Defining Quality & Reaching an Agreement
If we agree on what quality means in a certain context, we can establish the measures and then collect data based on them. Also, the Institute of Medicine made a quality framework based on 6 aims for the systems for healthcare. However, the most important of them is the one that is patient-oriented. In other words, it stresses the provision of care based on the values and needs of an individual patient. Also, it ensures that the clinical decisions are made based on the patient’s values.

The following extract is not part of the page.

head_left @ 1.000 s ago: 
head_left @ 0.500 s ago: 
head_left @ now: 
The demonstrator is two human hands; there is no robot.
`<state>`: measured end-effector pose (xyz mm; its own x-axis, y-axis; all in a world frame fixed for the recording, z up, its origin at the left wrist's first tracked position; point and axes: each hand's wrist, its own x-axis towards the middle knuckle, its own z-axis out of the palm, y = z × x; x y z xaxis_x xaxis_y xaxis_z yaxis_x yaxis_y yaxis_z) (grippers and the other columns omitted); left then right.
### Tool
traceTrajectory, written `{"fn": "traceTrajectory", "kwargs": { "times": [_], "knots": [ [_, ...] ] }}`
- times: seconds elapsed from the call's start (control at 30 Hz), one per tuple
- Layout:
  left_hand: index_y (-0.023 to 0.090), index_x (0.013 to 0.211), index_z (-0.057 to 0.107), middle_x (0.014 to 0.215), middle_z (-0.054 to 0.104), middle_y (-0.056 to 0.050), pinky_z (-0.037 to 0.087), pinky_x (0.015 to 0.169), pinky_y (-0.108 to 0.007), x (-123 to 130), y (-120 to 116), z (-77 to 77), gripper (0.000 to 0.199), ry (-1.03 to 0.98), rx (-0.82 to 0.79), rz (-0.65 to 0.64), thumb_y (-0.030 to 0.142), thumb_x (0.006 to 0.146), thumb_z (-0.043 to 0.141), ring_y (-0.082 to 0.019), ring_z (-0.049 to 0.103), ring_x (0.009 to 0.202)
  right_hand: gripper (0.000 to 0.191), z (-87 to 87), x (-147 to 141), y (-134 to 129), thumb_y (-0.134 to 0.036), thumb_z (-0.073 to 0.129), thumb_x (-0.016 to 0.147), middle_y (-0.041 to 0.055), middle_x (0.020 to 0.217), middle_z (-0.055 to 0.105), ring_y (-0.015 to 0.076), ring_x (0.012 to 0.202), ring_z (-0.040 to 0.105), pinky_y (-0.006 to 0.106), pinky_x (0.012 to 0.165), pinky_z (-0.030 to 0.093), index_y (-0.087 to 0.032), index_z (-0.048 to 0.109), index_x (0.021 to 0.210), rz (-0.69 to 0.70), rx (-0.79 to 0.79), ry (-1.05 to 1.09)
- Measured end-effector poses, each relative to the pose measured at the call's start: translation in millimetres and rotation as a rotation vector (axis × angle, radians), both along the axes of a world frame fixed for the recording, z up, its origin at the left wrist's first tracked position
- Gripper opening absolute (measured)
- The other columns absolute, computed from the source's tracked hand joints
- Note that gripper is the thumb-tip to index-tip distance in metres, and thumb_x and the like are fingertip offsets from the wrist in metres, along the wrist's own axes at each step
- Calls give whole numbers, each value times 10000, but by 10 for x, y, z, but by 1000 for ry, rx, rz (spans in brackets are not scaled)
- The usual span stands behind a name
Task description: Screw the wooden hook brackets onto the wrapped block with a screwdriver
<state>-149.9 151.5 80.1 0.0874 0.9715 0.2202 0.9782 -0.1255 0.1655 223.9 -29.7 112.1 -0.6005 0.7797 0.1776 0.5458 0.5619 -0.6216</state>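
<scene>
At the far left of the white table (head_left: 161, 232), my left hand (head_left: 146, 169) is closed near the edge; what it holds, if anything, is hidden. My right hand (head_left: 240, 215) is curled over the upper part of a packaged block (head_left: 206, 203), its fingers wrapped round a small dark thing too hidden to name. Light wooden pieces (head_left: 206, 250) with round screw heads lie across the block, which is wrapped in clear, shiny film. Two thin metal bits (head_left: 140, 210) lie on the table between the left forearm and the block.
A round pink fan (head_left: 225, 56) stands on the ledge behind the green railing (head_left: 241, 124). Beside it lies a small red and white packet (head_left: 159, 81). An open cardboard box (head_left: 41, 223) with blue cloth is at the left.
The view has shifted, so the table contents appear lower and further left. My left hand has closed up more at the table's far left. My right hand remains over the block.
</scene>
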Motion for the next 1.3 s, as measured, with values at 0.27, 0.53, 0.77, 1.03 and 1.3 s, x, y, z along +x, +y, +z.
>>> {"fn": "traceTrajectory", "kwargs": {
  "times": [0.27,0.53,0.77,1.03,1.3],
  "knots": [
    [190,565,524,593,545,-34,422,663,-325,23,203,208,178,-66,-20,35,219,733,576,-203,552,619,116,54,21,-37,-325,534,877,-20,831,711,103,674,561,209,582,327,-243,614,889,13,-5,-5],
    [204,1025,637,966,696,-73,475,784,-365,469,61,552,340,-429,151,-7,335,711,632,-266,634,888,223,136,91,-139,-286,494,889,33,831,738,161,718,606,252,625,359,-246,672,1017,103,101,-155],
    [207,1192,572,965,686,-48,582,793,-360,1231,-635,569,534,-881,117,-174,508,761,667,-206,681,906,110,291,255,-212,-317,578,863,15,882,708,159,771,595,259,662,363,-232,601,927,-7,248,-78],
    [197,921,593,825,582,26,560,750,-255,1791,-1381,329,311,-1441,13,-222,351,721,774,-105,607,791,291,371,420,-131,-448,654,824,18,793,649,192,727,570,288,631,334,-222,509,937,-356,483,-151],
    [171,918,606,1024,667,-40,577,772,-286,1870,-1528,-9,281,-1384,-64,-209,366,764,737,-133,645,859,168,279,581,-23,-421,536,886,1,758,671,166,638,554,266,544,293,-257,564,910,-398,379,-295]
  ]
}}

The definition of quality refers to what the patient thinks is important. It’s to make sure that the patient is getting the best care possible for their illness.
Improvement and Accountability
Both data and measurement make the backbone for quality improvement. This is the point where it’s difficult to take care of the matters associated with healthcare. Typically, when it comes to quality improvement methods, clinicians think that they involve performance measures that require accountability. However, it’s important to remember the difference between accountability measures and improvement measures.
Typically, the accountability measures are processed to get percentages. An accountability measure, for instance, gathers data about the number of ER patients who had to hang on for over 30 minutes for their turn. And then management is asked to keep the waiting time below half an hour. So, the improvement measure figures out the actual waiting period in minutes in order to find out the system performance and them improve it.